Task :: Leave out the pictures and copy everything else in the entries exactly.

The input ::
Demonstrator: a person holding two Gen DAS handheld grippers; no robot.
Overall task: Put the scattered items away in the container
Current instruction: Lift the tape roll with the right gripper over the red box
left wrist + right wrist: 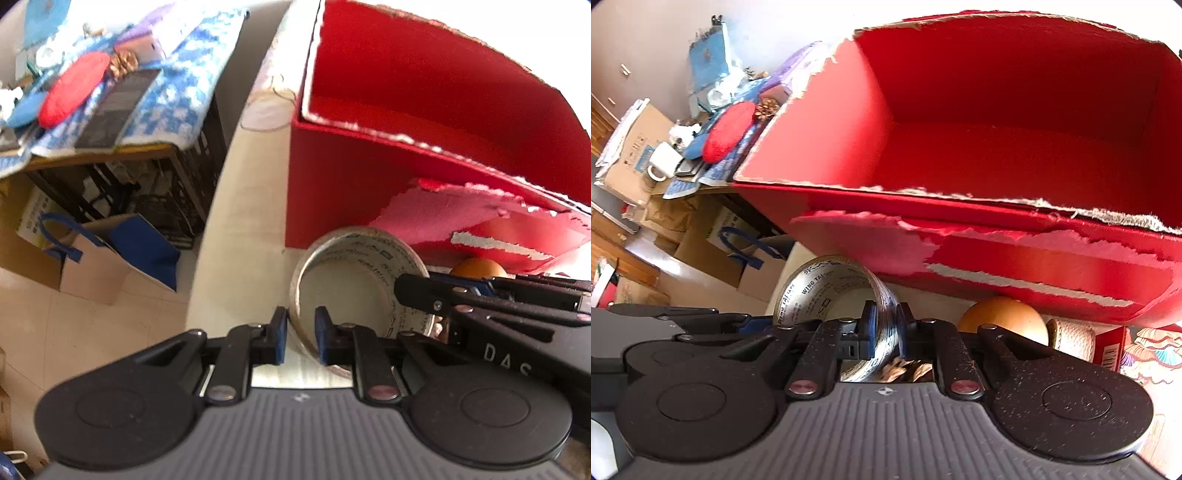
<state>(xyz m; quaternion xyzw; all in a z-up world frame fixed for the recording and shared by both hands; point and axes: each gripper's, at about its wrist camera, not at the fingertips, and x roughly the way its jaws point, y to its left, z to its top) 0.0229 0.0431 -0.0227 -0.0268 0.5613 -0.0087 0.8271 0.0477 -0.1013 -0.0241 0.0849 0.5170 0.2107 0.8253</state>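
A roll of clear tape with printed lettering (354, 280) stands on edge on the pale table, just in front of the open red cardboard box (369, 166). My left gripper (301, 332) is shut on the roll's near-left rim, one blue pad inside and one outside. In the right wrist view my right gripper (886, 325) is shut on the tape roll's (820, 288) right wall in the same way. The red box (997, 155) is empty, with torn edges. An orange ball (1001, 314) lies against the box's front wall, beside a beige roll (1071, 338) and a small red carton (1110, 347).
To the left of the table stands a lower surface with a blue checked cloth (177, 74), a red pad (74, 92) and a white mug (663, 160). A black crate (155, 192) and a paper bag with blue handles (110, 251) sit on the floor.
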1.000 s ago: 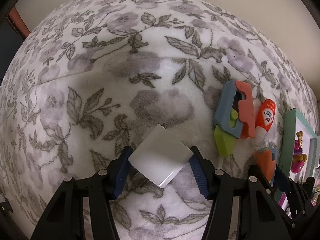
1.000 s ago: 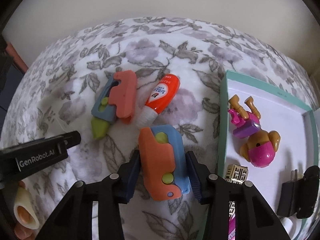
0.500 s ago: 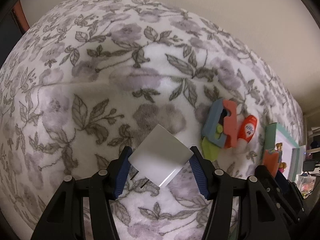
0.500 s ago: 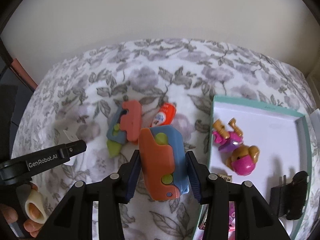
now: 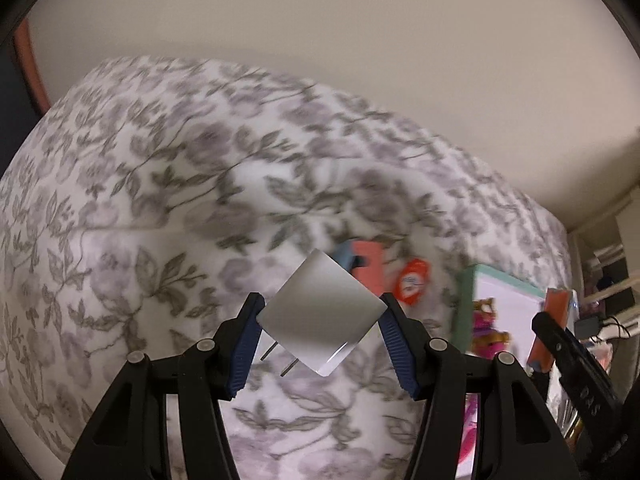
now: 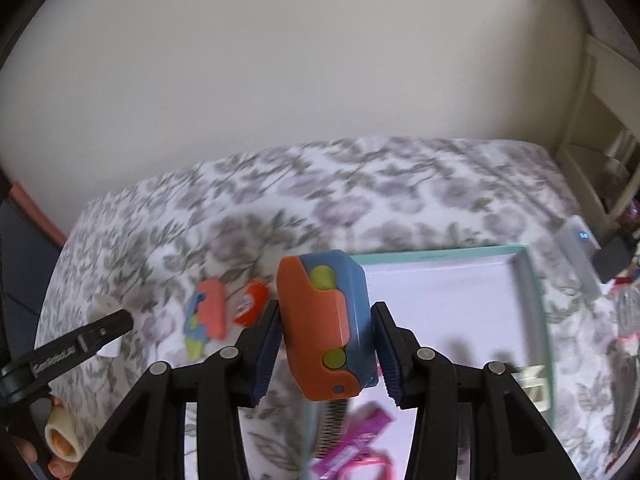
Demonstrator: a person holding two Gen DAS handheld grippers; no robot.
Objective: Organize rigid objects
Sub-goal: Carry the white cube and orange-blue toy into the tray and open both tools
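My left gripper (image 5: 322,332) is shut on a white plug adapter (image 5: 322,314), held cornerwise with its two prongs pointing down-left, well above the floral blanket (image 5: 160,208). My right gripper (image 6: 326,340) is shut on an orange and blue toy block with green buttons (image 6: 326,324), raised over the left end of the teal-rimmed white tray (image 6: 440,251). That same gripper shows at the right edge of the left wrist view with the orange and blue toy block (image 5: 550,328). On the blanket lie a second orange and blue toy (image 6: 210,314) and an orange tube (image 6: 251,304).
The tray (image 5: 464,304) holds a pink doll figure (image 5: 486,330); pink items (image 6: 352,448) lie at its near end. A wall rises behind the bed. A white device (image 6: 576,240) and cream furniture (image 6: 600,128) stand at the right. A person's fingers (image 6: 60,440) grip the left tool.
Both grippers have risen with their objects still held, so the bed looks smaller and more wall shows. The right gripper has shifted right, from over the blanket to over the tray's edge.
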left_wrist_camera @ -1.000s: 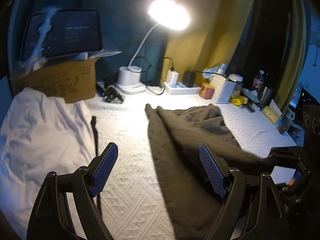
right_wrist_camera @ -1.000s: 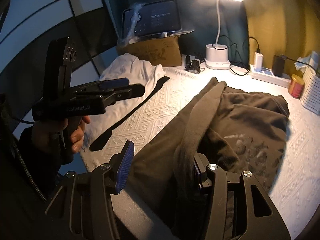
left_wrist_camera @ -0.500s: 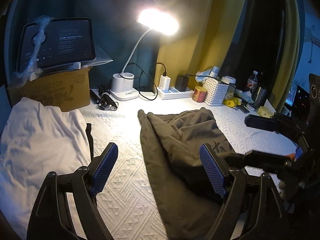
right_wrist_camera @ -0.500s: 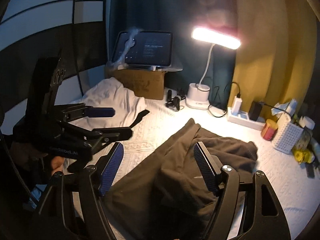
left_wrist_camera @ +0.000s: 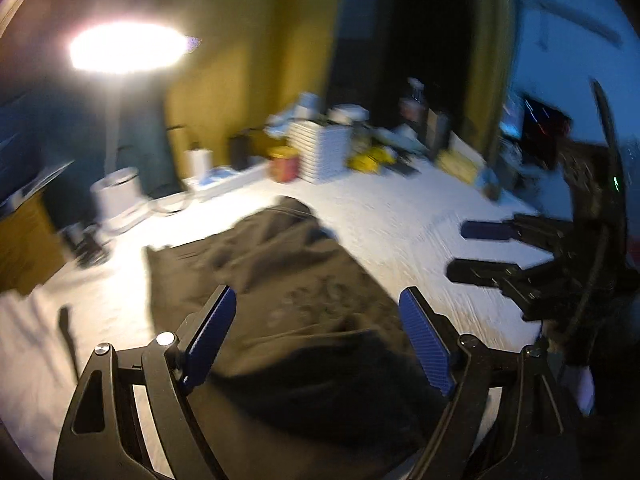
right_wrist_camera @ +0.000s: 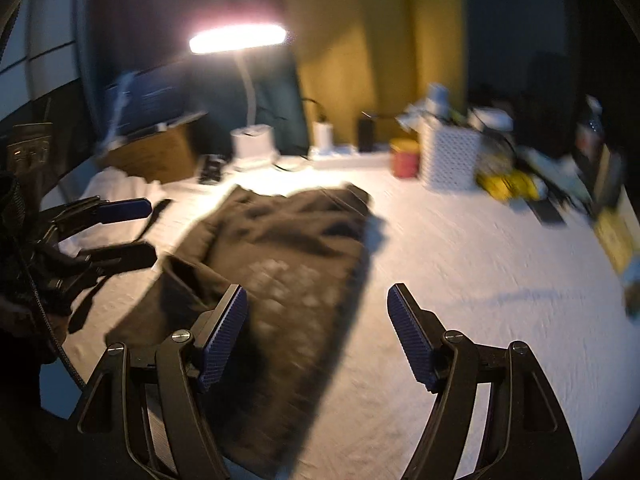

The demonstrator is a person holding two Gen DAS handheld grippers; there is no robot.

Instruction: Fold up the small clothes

Written answer ::
Demonstrator: a person holding two Gen DAS handheld grippers; no robot.
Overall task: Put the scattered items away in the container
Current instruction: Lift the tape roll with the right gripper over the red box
left wrist + right wrist: 
<state>(xyz m; quaternion xyzw; all in a z-up world frame fixed for the recording and shared by both hands; point and axes: each gripper's, at about its wrist camera, not at the fingertips, and x roughly the way its jaws point, y to its left, z to its top) 0.0229 0.0431 -0.0227 -0.0268 0.5613 -0.0087 0.8271 0.0477 -0.1013 -0.0241 0.0849 0.5170 0.2107 0.8253</state>
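A roll of clear tape with printed lettering (354, 280) stands on edge on the pale table, just in front of the open red cardboard box (369, 166). My left gripper (301, 332) is shut on the roll's near-left rim, one blue pad inside and one outside. In the right wrist view my right gripper (886, 325) is shut on the tape roll's (820, 288) right wall in the same way. The red box (997, 155) is empty, with torn edges. An orange ball (1001, 314) lies against the box's front wall, beside a beige roll (1071, 338) and a small red carton (1110, 347).
To the left of the table stands a lower surface with a blue checked cloth (177, 74), a red pad (74, 92) and a white mug (663, 160). A black crate (155, 192) and a paper bag with blue handles (110, 251) sit on the floor.
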1.000 s ago: 
1.000 s ago: 
0.500 s ago: 
0.500 s ago: 
now: 
now: 
Demonstrator: a person holding two Gen DAS handheld grippers; no robot.
Objective: Organize rigid objects
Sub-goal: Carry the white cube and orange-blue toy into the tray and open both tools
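My left gripper (image 5: 322,332) is shut on a white plug adapter (image 5: 322,314), held cornerwise with its two prongs pointing down-left, well above the floral blanket (image 5: 160,208). My right gripper (image 6: 326,340) is shut on an orange and blue toy block with green buttons (image 6: 326,324), raised over the left end of the teal-rimmed white tray (image 6: 440,251). That same gripper shows at the right edge of the left wrist view with the orange and blue toy block (image 5: 550,328). On the blanket lie a second orange and blue toy (image 6: 210,314) and an orange tube (image 6: 251,304).
The tray (image 5: 464,304) holds a pink doll figure (image 5: 486,330); pink items (image 6: 352,448) lie at its near end. A wall rises behind the bed. A white device (image 6: 576,240) and cream furniture (image 6: 600,128) stand at the right. A person's fingers (image 6: 60,440) grip the left tool.
Both grippers have risen with their objects still held, so the bed looks smaller and more wall shows. The right gripper has shifted right, from over the blanket to over the tray's edge.
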left_wrist_camera @ -1.000s: 
right_wrist_camera @ -1.000s: 
left_wrist_camera @ -0.500s: 
right_wrist_camera @ -0.500s: 
left_wrist_camera @ +0.000s: 
right_wrist_camera @ +0.000s: 

The demonstrator is a person holding two Gen DAS handheld grippers; there is no robot.

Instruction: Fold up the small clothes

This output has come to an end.